Sontak, Lyra langsung menutup mulut Aira dengan tangannya. “Astaga, lama-lama semua privasiku akan dia bocorkan!” pikirnya kesal. Namun, Aira tetap saja mengoceh meskipun mulutnya ditutup, membuat Lyra semakin frustasi.
“Pantas saja kau marah menikah dulu,” gumam Jun dengan nada datar, membuat semua orang langsung menghentikan aktivitas mereka.
“Menikah? Apa maksud Pak Jun?” tanya Aira dengan wajah bingung. Bahkan Rayyan, yang biasanya santai, tampak terkejut dengan ucapan itu.

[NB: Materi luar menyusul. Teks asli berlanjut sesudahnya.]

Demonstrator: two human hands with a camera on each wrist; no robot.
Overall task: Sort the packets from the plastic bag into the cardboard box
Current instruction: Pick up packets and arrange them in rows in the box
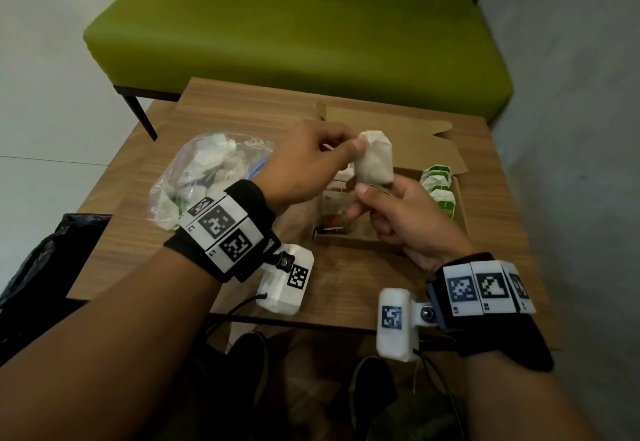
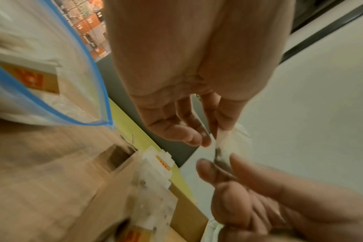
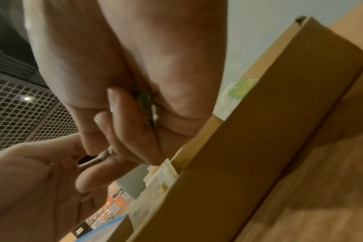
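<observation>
In the middle of the head view, both hands hold one pale paper packet (image 1: 375, 160) up above the cardboard box (image 1: 360, 233). The left hand (image 1: 304, 163) reaches in from the lower left, thumb and fingertips pinched together on the packet's upper left edge. The right hand (image 1: 398, 219) comes up from the lower right, its grip clamped on the packet's bottom end, thumb in front and fingers curled behind. In the left wrist view the packet (image 2: 228, 140) appears as a thin white strip caught between the left fingers (image 2: 222, 114) above and the right hand (image 2: 269, 196) below.

The box lies open on the wooden bench (image 1: 221, 267), right of centre, with its lid flap folded back toward the upper right. Along its right side stands a row of green-and-white packets (image 1: 440, 188); near its left side sit packets with orange and white print (image 1: 332, 212). The right wrist view shows the brown outer wall of the box (image 3: 259, 147) running diagonally, with packets poking above its rim.

The clear plastic bag (image 1: 207, 170) rests on the bench at left of the box, still bulging with white and green packets; its blue zip edge (image 2: 97, 73) shows in the left wrist view. A green upholstered seat (image 1: 294, 25) fills the top of the frame behind the bench.
</observation>
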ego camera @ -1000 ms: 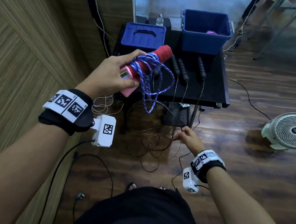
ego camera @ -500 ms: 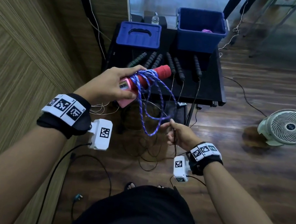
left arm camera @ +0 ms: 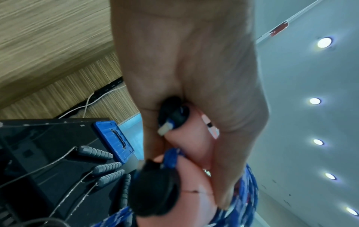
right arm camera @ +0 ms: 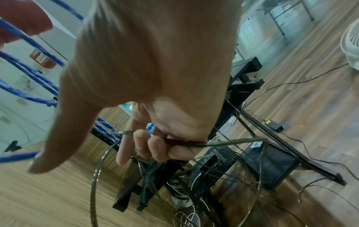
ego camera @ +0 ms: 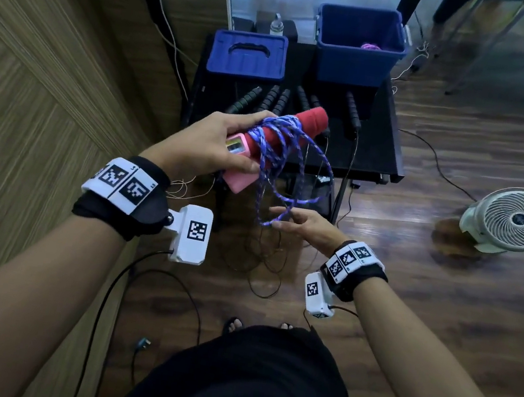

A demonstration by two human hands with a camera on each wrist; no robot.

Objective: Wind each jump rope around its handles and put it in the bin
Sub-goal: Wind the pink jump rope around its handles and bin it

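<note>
Left hand in the middle of the frame is wrapped around the pink-and-red handles, blue braided jump rope looped loosely round them. Right hand just below has fingers curled on a thin grey cable. Open blue plastic bin sits on the black table up top.

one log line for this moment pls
left hand: grips pink handles, blue rope part wound | right hand: curled on thin cable by rope loop | bin: open on table

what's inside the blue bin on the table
A purple coiled bundle, likely a wound rope, lies at the bottom of the bin. The near wall hides the rest of the floor, so more may lie there.
</note>
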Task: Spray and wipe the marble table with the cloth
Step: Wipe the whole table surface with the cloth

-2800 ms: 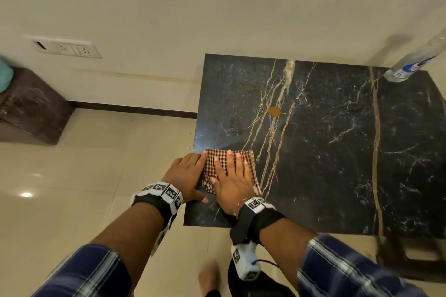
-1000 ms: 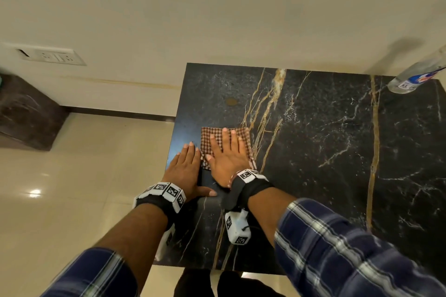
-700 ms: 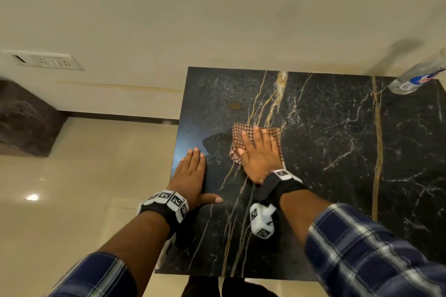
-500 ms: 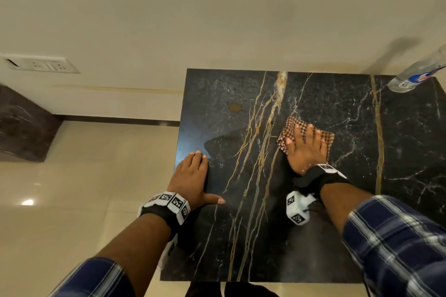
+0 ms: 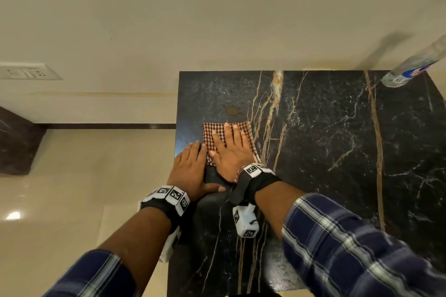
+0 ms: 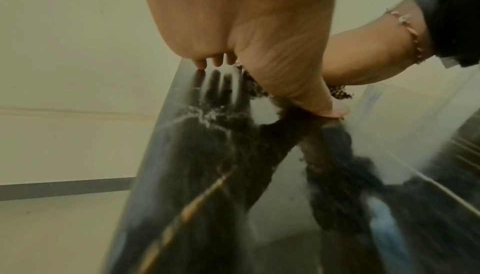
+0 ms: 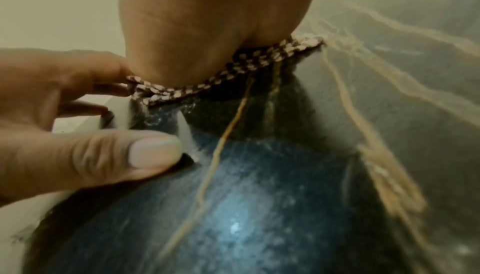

“Bukan apa-apa. Pak Jun mungkin salah bicara,” potong Lyra cepat, berusaha meredakan suasana. Ia menarik napas panjang, lalu melanjutkan dengan nada tenang, “Hufft. Aku bukan tidak ingin menikah, hanya saja kebanyakan orang menikah karena cinta atau alasan lain. Masalahnya, aku tidak tahu apa itu cinta, dan aku juga tidak tertarik dengan alasan lain. Kalau aku tertarik, aku pasti akan mengusahakannya sendiri.”
Semua mata tertuju pada Lyra, menunggu penjelasan lanjutannya. Ia menatap mereka satu per satu sebelum melanjutkan, “Apa artinya seseorang bagiku? Fungsinya? Kegunaannya? Kalau hanya untuk menambah beban, itu tidak ada artinya. Mengenai anak, tentu saja aku ingin punya anak. Tapi menurutku, punya anak harus berdasarkan kesepakatan bersama antara kedua pihak. Keduanya harus sama-sama menginginkan anak, dan lebih penting lagi, harus mau bersama-sama merawat dan mendidik anak itu. Bukan hanya satu pihak saja.”
Lyra melirik Aira sekilas, lalu menambahkan, “Namun, kebanyakan yang terjadi adalah salah satu pihak, biasanya perempuan, yang mengurus anak sendirian, sementara yang lain merasa dirinya sudah cukup hanya dengan menafkahi. Itu hal yang konyol menurutku. Jadi, keputusan untuk punya anak hanya akan kuambil jika kedua belah pihak sepakat untuk berbagi tanggung jawab.”
Semua yang mendengar penjelasan Lyra terdiam sejenak. Bahkan Aira, yang biasanya cerewet, hanya bisa mengangguk kecil sambil memandang Lyra dengan sedikit kagum. Rayyan dan Jun saling bertukar pandang, namun tidak ada yang berkata apa-apa. Suasana berubah tenang, namun terasa sedikit lebih berat dari sebelumnya.
“Sepertinya, pria ideal nona Lyra tidak ada di dunia nyata.” Sahut Rayyan tersenyum mengalihkan pembicaraan yang nampak serius itu.
“Ya, mungkin juga seperti itu.” Jawab Lyra dengan santai.